Personal: Drei namhafte Neuzugänge verstärken den FSV. Marc Andre Kruska, Andrew Wooten (Foto ©imago) und Faton Toski sorgen für mehr Konkurrenzkampf. Bitter: Kapitän Björn Schlicke zog sich im letzten Testspiel eine Adduktorenverletzung zu. Marc Heitmeier und Joan Oumari werden wohl gemeinsam in der Innenverteidigung gegen Bochum beginnen, sollte Schlicke nicht rechtzeitig fit werden. Marcel Kandziora fällt aufgrund eines Teilrisses der Hüftadduktoren und der Hüftaußenrotatoren vier bis Wochen aus. Gegen Bochum muss zudem Chhunly Pagenburg wegen Rückenbeschwerden passen.

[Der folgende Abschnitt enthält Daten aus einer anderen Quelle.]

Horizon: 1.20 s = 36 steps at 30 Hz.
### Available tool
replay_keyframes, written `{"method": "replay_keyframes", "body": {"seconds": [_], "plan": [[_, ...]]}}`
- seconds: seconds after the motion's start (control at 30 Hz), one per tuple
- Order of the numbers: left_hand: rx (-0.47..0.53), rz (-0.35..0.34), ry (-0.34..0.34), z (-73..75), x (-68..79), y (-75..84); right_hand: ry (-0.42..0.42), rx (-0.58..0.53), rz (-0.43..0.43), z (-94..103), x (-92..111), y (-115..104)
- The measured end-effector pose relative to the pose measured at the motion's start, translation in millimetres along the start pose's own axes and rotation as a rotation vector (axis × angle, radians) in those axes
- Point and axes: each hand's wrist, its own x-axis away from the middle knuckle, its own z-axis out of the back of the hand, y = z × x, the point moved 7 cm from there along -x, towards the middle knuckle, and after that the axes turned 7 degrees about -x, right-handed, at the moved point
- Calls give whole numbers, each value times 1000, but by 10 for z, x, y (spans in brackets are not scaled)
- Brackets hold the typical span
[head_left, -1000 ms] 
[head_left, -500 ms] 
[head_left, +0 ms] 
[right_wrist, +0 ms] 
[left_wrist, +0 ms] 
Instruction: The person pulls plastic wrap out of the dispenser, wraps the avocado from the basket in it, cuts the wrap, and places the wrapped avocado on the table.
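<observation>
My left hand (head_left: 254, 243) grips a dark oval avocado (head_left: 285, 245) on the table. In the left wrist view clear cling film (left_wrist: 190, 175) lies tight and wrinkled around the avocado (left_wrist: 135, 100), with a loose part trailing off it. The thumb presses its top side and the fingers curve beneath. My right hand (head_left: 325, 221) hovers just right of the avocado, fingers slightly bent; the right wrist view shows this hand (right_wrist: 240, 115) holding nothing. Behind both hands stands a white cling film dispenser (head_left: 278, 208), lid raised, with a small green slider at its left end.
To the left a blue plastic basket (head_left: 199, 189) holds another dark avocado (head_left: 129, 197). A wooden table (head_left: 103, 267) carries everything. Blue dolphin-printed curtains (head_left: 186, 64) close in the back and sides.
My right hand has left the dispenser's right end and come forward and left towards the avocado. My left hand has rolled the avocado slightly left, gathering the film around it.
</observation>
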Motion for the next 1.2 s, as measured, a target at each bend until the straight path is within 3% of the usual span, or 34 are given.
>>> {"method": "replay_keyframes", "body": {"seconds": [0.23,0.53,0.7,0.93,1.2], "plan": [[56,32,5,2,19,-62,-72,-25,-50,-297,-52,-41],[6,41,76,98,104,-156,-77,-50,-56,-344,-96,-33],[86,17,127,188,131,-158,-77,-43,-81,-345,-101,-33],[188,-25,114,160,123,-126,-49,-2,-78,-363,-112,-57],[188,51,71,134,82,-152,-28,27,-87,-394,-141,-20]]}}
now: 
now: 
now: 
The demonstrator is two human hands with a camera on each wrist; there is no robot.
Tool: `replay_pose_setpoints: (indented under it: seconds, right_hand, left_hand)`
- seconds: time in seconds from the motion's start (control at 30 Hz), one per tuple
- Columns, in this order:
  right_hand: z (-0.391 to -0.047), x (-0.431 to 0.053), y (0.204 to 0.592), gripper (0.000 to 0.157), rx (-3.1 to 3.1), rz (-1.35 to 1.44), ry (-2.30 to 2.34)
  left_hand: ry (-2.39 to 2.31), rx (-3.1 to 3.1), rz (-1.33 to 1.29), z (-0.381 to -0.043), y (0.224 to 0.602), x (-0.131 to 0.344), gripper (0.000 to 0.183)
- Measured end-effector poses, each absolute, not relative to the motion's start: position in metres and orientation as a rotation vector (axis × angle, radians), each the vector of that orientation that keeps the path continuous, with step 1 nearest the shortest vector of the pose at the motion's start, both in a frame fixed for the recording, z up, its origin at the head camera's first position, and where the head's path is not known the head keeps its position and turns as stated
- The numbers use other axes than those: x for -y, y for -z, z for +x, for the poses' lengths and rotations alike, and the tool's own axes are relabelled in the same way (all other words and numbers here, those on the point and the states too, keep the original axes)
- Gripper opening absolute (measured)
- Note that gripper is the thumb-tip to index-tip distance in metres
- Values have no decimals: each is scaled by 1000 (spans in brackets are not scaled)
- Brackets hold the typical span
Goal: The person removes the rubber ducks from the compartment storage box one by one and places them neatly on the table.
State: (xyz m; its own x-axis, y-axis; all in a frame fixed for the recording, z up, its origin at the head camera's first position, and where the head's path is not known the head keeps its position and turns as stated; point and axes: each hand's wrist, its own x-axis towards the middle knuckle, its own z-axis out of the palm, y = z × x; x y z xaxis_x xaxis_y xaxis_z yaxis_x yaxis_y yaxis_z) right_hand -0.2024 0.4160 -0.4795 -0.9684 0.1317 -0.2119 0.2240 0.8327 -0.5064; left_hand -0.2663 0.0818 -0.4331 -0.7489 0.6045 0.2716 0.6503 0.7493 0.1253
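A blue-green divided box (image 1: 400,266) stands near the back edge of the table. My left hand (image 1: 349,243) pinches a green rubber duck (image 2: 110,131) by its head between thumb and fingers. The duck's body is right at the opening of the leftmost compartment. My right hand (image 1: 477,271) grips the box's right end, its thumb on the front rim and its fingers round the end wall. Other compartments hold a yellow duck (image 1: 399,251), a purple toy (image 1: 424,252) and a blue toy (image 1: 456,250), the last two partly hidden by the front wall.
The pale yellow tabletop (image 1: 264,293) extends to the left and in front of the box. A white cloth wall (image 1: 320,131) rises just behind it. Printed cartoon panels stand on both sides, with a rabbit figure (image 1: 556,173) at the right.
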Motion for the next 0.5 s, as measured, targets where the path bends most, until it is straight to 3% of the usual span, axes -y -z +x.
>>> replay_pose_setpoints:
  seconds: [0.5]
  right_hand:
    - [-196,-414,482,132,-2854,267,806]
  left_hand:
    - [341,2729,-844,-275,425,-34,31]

Problemzone: Konstanz und Konzentration waren in der Hinrunde große Mankos des FSV. Drei Mal ging Frankfurt als Verlierer vom Platz, obwohl es zwischenzeitlich in Führung gelegen hatte. Vielleicht glückt es mit Leihstürmer Wooten häufiger, den Sack zuzumachen. Der US-Amerikaner knipste in der Vorbereitung sechs Mal.

Ausblick: Der Auftakt gegen Bochum hat richtungweisenden Charakter. Zwei Punkte liegt der VfL vor dem FSV. Mit einem Erfolg könnte sich Frankfurt im Mittelfeld etablieren und einen direkten Konkurrenten in die Bredouille bringen. Der verstärkte Kader verspricht mehr Qualität - aber auch mehr unzufriedene Reservisten: "Wir haben 19, 20 gleichwertige Spieler, die um die Plätze kämpfen", sagte  Sportgeschäftsführer Uwe Stöver, "da wird es Härtefälle geben." 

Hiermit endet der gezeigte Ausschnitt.